Wilson D'Souza: Right. So we do a few things. So first of all, we manage the initial, what we call, the consent signup, right? So the time a consumer says... Assume they go to an app called Paprika and Paprika is a nice budget app, so they go, I want to add my account at a bank called McComo, and I'm creating fictitious a bank's name and a fictitious app. So in this case, because they are both connected to Akoya and the value of Akoya here is, Paprika needs to connect once and get integrated. They do a single assessment, they do a single contract and the same thing for McComo. So the next time another provider comes in, Paprika doesn't have to do anything extra, other than make sure that they can subscribe to that. So what we do is, at the initial sign- up, we manage that flow more from a routing perspective. So the first time the sign- up comes in, we just route it straight to McComo, who does all the authentication and verification guest the consent. And then it shows us kind of an authorization. This is a very classic flow. And then we use that authorization to fetch the data for the accounts that the customer has selected. And then we issue a percent of tokens, Akoya tokens to Paprika to then use that to basically send the data that was requested. So Paprika cannot take these Akoya tokens and go straight to the source, because they mean nothing to the source. And so we manage all those entitlements in the middle, on behalf of both sides. And with respect to your standards, we do align ourselves very well with FDX and what FDX is doing. But the reality of the matter is, there are some APIs that are better for their roles than FDX, right? So we want to make sure we support those, but we map it out in a variety of gates and compatible access APIs for the applications. And that's one of the biggest values, because then they don't have to worry about 15 different indications, and they don't have to worry about competition or anything else, because we don't compete with them on any front.
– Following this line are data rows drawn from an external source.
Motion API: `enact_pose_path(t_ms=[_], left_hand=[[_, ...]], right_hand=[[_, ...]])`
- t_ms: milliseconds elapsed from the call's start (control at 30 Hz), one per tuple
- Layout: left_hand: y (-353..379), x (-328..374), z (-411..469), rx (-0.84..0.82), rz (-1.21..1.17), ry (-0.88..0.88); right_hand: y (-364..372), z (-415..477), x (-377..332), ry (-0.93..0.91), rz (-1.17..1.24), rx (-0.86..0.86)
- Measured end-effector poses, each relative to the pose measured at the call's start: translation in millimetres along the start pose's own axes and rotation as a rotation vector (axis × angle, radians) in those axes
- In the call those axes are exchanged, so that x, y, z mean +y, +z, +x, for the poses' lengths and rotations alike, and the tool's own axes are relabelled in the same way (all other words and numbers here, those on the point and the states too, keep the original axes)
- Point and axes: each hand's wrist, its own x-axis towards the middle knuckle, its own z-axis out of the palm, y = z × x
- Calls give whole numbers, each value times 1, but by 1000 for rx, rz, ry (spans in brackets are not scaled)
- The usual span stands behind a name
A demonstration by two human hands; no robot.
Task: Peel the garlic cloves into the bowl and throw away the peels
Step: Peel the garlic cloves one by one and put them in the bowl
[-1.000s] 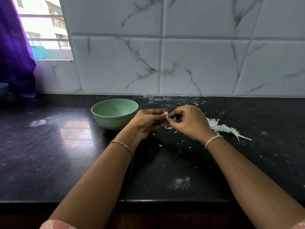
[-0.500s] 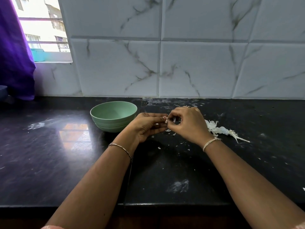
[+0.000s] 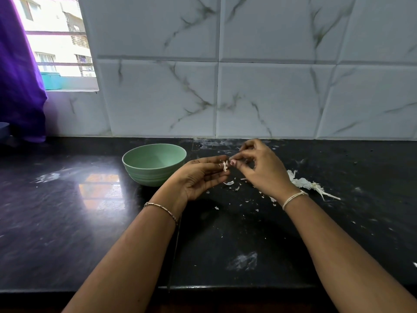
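Observation:
My left hand (image 3: 200,177) pinches a small white garlic clove (image 3: 225,166) at its fingertips, just right of the pale green bowl (image 3: 153,175). My right hand (image 3: 264,168) hovers close beside it, thumb and forefinger pinched together at a small pale bit next to the clove; whether that bit is peel I cannot tell. The bowl stands on the black counter, and what I see of its inside looks bare. A pile of white peels (image 3: 304,184) lies on the counter behind my right wrist, with small peel flakes (image 3: 232,185) scattered under both hands.
The black counter (image 3: 67,211) runs to a front edge near the bottom. A white marble-tiled wall (image 3: 270,98) stands behind. At the far left are a window, a purple curtain (image 3: 20,86) and a teal container (image 3: 50,81) on the sill.
My hands have come slightly apart: the right fingertips pulled a little right and up from the clove, which stays in my left fingertips. The view tilted a little.

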Motion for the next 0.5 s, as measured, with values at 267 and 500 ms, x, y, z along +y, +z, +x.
enact_pose_path(t_ms=[267,500], left_hand=[[-3,-1,1,8,-40,-15],[-4,-2,3,3,-44,-30]], right_hand=[[0,-1,-5,-121,19,46],[2,-1,-5,-163,-56,64]])
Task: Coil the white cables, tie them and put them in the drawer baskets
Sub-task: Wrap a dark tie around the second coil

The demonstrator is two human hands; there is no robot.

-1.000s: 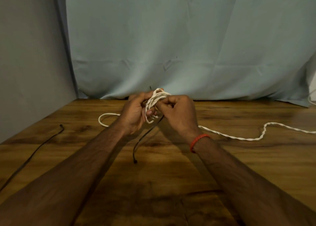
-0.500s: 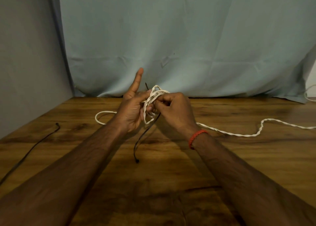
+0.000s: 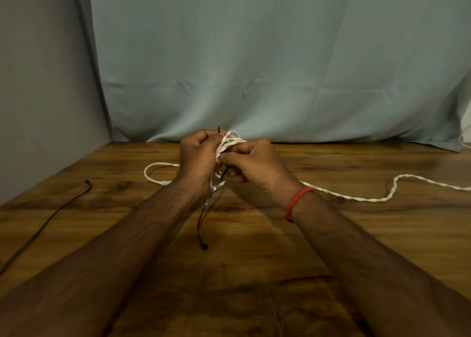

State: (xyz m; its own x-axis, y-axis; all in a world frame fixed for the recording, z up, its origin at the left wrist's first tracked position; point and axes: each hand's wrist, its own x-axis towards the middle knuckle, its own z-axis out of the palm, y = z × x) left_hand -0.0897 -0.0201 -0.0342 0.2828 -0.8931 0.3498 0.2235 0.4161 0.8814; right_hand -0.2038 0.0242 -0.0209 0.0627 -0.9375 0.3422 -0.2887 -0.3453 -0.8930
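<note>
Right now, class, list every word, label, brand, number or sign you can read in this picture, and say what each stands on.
None: no readable text anywhere in view.
The white cable, black tie, red wristband, wooden table and blue cloth show no print, label or sign.

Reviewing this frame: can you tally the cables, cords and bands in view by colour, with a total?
White cable: 1 (right-edge strand assumed to be the same one)
Black cords: 2 (held cord, loose cord lying on the table)
Red wristband: 1
Total: 4
</note>
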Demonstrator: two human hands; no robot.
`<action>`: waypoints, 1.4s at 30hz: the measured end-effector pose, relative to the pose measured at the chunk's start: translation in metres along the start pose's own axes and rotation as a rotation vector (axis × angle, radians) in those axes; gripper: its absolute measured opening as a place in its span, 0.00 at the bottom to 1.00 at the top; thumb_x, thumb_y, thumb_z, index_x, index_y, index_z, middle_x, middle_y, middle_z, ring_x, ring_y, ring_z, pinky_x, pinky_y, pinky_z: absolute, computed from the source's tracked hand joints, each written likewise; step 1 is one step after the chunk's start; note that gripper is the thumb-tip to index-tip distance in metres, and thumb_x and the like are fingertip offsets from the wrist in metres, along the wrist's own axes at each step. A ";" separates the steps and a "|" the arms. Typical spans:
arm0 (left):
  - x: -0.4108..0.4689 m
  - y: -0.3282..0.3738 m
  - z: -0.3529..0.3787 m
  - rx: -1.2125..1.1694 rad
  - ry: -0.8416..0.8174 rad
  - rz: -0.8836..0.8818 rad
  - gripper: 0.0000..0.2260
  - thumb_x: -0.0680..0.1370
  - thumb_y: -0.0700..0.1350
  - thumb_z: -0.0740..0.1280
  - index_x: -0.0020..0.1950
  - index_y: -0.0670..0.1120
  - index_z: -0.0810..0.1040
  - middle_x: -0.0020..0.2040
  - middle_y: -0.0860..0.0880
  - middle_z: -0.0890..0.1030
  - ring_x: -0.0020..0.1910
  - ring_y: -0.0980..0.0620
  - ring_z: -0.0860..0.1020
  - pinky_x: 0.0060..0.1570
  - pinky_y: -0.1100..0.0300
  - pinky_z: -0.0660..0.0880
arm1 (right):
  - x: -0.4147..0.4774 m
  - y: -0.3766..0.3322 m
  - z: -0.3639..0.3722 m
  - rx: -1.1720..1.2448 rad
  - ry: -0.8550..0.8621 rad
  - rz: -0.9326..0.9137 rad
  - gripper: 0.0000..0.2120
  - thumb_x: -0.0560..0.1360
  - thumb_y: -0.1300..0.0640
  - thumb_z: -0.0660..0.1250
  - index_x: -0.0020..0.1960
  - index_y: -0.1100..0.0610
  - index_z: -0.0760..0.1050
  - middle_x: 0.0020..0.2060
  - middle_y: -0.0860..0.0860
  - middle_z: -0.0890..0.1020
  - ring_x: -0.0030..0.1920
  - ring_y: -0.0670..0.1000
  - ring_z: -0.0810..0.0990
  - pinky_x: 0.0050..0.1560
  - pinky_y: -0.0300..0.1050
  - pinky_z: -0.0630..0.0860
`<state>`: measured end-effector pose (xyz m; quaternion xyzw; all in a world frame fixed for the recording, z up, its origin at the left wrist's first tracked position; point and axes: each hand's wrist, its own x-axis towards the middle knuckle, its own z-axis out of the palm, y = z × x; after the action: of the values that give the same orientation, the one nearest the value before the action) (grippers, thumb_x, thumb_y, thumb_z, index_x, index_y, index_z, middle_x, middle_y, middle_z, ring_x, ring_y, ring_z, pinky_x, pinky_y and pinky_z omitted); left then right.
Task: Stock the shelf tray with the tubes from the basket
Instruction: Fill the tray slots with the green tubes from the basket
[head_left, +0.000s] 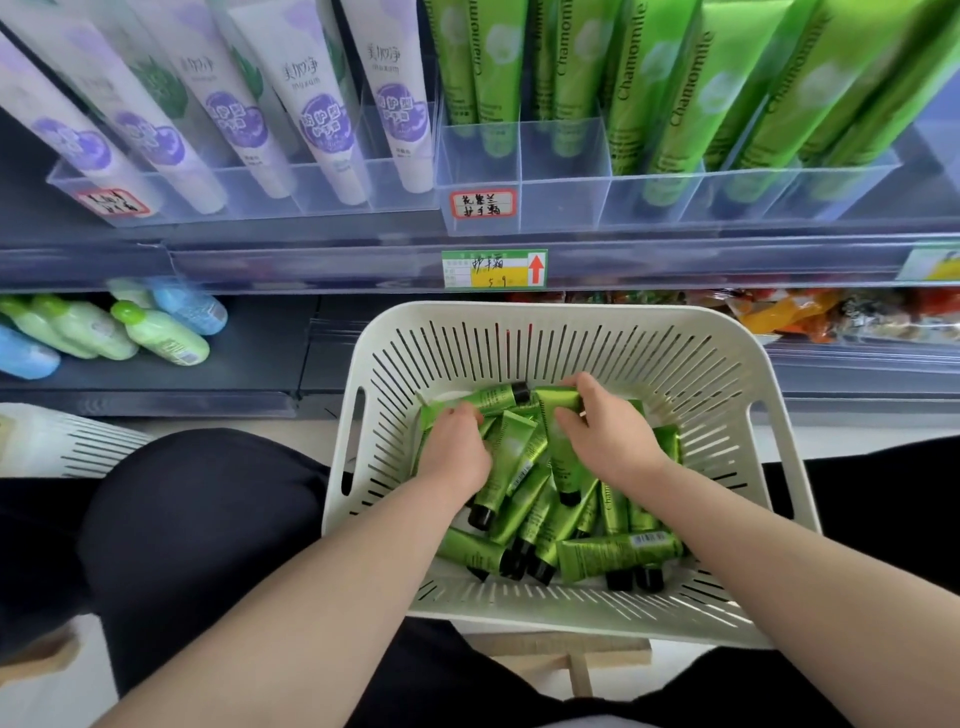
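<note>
The step in hand is the pick-up: both hands are down in the white slatted basket (571, 322), which sits at 6 o'clock from the clear divided shelf tray (561, 213), and no tube is on its way up yet. The loose green tubes (519, 499) lie criss-crossed on the basket floor. The right hand (608, 436) curls its fingers and thumb round the crimped end of one tube (566, 467). The left hand (457, 452) lies knuckles-up with its fingers bent into the pile at 10 o'clock of the heap; whether they pinch a tube I cannot tell. The next move, as I judge it, calls for lifting a tube free of its neighbours and carrying it toward 12 o'clock, into an empty front cell of the tray. Standing Chamomile tubes (675, 104) fill the cells behind and lean forward, so they crowd the way in. At 10 o'clock are white-and-purple tubes (311, 119); a price label (493, 268) hangs on the shelf edge, and lotion bottles (156, 332) lie at 9 o'clock.
</note>
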<state>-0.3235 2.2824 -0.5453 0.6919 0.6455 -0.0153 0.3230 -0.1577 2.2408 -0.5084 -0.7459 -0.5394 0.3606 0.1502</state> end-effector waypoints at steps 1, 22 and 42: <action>0.002 0.000 0.002 0.009 -0.010 -0.010 0.17 0.78 0.38 0.66 0.67 0.43 0.70 0.62 0.45 0.74 0.55 0.48 0.75 0.53 0.58 0.73 | 0.000 0.001 -0.001 0.003 0.003 -0.004 0.13 0.80 0.54 0.58 0.64 0.53 0.66 0.34 0.50 0.79 0.26 0.47 0.73 0.23 0.40 0.66; 0.014 0.030 0.020 0.191 -0.172 0.004 0.05 0.76 0.46 0.68 0.46 0.45 0.77 0.52 0.45 0.80 0.48 0.46 0.79 0.38 0.58 0.74 | -0.008 0.017 -0.023 -0.112 0.142 -0.186 0.08 0.79 0.57 0.60 0.58 0.51 0.72 0.48 0.47 0.77 0.39 0.48 0.78 0.40 0.50 0.78; -0.040 0.109 -0.128 -0.336 0.398 0.431 0.07 0.80 0.45 0.63 0.57 0.53 0.75 0.44 0.51 0.79 0.41 0.51 0.77 0.41 0.56 0.73 | -0.046 -0.048 -0.124 -0.326 0.526 -0.393 0.10 0.78 0.59 0.62 0.58 0.53 0.74 0.52 0.51 0.79 0.55 0.57 0.74 0.50 0.53 0.73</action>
<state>-0.2822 2.3113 -0.3805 0.7390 0.5283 0.2952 0.2960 -0.1117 2.2373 -0.3760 -0.7093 -0.6658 0.0301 0.2295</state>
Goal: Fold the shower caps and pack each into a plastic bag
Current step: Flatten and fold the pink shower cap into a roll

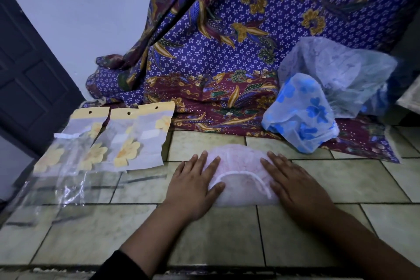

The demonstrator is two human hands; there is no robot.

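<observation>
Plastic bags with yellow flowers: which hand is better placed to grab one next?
Probably the left hand: the plastic bags lie on its side of the pink shower cap; the right hand would cross over.

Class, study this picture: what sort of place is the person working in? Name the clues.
Likely a room in a home, not a workshop: a tiled surface to work on, a dark panelled door at left, and patterned cloth draped behind.
</observation>
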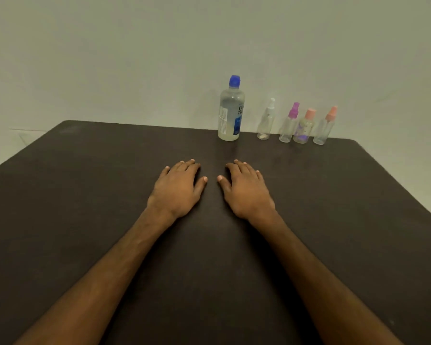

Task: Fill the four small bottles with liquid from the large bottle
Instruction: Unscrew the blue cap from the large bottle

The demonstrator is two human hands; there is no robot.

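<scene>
- ok so nothing's really started yet as far as I can tell; both hands are just lying flat on the dark table [85,185], palms down, fingers straight and holding nothing
- left hand [178,189] and right hand [245,191] sit side by side near the middle, thumbs almost meeting; well apart from any of the bottles
- the large bottle [230,113] stands upright at the far edge by the wall, blue cap on, looks mostly full of clear liquid
- to its right there's a row of four small ones: the white-topped bottle [266,123], the purple-topped bottle [289,127], the wide pink-capped bottle [304,129] and the orange-topped bottle [325,128]; the middle two look like they're touching
- all four have their tops on and look empty, though they're small and a bit blurry so I wouldn't swear to it
- so basically everything's left: uncapping the big one, opening each small one, four pours
</scene>
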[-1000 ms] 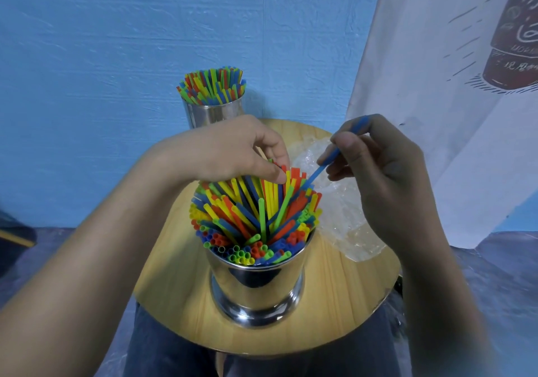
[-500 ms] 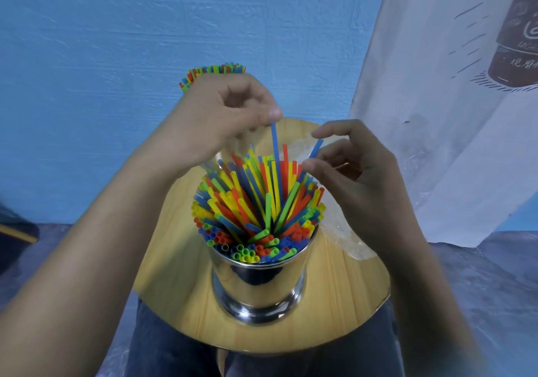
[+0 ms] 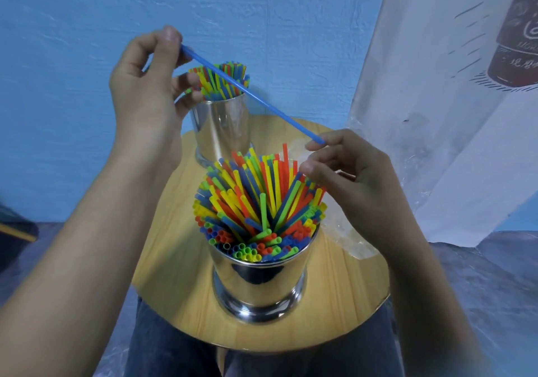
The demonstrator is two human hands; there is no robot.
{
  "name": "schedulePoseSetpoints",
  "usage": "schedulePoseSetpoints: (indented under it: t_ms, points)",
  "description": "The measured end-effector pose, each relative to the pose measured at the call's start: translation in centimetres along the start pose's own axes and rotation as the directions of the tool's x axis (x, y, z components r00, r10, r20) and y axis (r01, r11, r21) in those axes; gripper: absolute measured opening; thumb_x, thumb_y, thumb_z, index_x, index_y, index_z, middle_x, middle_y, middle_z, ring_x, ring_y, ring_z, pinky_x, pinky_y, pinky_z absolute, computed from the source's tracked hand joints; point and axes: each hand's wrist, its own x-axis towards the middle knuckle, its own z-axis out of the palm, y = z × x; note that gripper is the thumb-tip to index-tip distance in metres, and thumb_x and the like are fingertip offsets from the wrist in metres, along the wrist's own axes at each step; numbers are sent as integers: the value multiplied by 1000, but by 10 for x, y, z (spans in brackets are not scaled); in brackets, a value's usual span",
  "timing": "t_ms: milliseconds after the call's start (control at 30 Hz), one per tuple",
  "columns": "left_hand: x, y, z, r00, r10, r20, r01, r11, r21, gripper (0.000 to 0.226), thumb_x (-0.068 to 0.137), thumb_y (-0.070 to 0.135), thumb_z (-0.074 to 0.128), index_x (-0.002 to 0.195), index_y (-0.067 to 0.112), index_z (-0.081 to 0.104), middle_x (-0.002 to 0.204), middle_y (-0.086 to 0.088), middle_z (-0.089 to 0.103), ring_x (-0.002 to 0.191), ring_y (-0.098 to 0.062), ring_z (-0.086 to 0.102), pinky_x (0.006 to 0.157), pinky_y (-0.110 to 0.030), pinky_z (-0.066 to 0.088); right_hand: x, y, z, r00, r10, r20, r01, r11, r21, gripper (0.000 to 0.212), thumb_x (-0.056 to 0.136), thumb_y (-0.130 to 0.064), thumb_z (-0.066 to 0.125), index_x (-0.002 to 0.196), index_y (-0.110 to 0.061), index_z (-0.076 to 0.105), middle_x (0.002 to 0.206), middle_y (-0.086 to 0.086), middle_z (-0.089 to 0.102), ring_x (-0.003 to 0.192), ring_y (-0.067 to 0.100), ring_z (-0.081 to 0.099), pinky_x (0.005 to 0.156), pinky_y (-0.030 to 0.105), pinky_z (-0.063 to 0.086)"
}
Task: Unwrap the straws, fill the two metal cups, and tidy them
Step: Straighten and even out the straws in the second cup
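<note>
Since 0.5 s ago the left hand (image 3: 145, 85) has risen up and away, drawing the blue straw (image 3: 253, 94) wholly out of the packed straws (image 3: 256, 202). It now hangs slanted in the air between the 2 hands. The left thumb and forefinger (image 3: 171, 35) pinch its upper end. The other 3 fingers curl loosely below that pinch, just in front of the far cup (image 3: 224, 126), which is also crammed.

From the pinch the straw runs down and rightward over the near cup (image 3: 259, 283) to the right hand (image 3: 355, 181). There the forefinger tip (image 3: 316, 143) touches its lower end. The right thumb sits apart beneath it, against the tallest orange straws, so this hand grips nothing and its fingers are loosely bent.

Both cups look full, so I judge this to be the tidying step, with 1 stray straw being re-seated. The next move calls for steering the lower end into a gap, either under the right fingertips or in the cup behind the left fingers. I cannot tell which. The bundle is tight and fans outward, so a thin straw may buckle or lift its neighbours. The tall orange straws below the right forefinger stand in the way.

Under and beyond the right wrist a crumpled clear wrapper (image 3: 349, 237) lies on the round table (image 3: 174, 260). Further right hangs a white printed cloth (image 3: 436, 114).
</note>
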Motion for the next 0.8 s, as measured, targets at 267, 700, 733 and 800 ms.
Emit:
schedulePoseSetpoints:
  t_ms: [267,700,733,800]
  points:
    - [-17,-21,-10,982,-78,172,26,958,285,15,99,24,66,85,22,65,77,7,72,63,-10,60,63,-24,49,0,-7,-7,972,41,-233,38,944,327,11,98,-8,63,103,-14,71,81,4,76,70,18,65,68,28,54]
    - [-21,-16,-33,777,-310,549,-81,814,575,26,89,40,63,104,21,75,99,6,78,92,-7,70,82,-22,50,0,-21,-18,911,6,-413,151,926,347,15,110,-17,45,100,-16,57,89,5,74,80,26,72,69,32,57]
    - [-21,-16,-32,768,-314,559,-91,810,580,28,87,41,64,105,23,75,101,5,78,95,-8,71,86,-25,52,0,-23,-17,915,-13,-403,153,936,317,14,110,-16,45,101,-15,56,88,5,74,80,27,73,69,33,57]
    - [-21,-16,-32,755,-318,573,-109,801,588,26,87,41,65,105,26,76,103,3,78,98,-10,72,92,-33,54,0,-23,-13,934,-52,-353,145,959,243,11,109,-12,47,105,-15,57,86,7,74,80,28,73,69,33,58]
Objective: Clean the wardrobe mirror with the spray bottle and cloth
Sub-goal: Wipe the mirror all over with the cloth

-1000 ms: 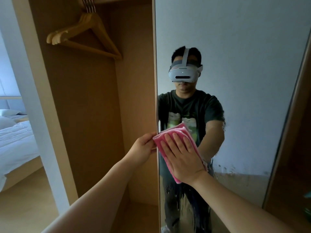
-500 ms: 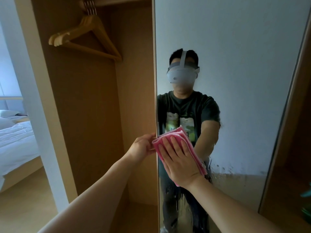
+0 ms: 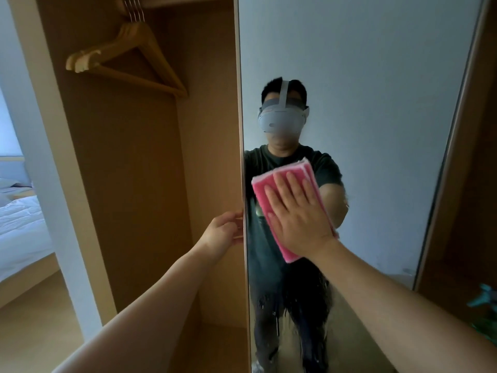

Clayton Weir: Totally. So the Paprika sounds legitimately like a real FinTech.

Wilson D'Souza: It just happens to be my favorite spice.

Clayton Weir: It is a top- notch spice. That makes sense. Right? So you're coordinating, you're converting whatever these banks are publishing at, into one API that kind of looks roughly like the screen Bot standard and you're doing all of this very safe token redirect thing and you're getting rid of that. I mean, ultimately one of the core problems of the old model is somebody is storing your bank username and password in plain text somewhere, so the robot can use it. And so that's gone. But what I think is really interesting about what you're doing, from what I hear is ultimately as the consumer, in every other dimension of technology, other than this, right? Other than this proto- open banking and screen- scraping world. Whenever I do these kinds of three- legged token exchanges. So I use Gmail or I use Facebook to sign up for this and that app, I can always log into Facebook and see, oh yeah, I didn't even remember I signed up for that app. Right? But you authenticated this two years ago, these are all the data you're sharing to those guys. You authenticated this five years ago, this is all the data you're sharing with those folks. And I can delete that at any time. And it sounds like for the consumer, ultimately, they're going to have an employee log-in, if they do or don't today, and they're going to see, hey, these are all of these multi- part type relationships you've authorized, in case you forgot, and if you don't like it anymore, you can kill it. Right?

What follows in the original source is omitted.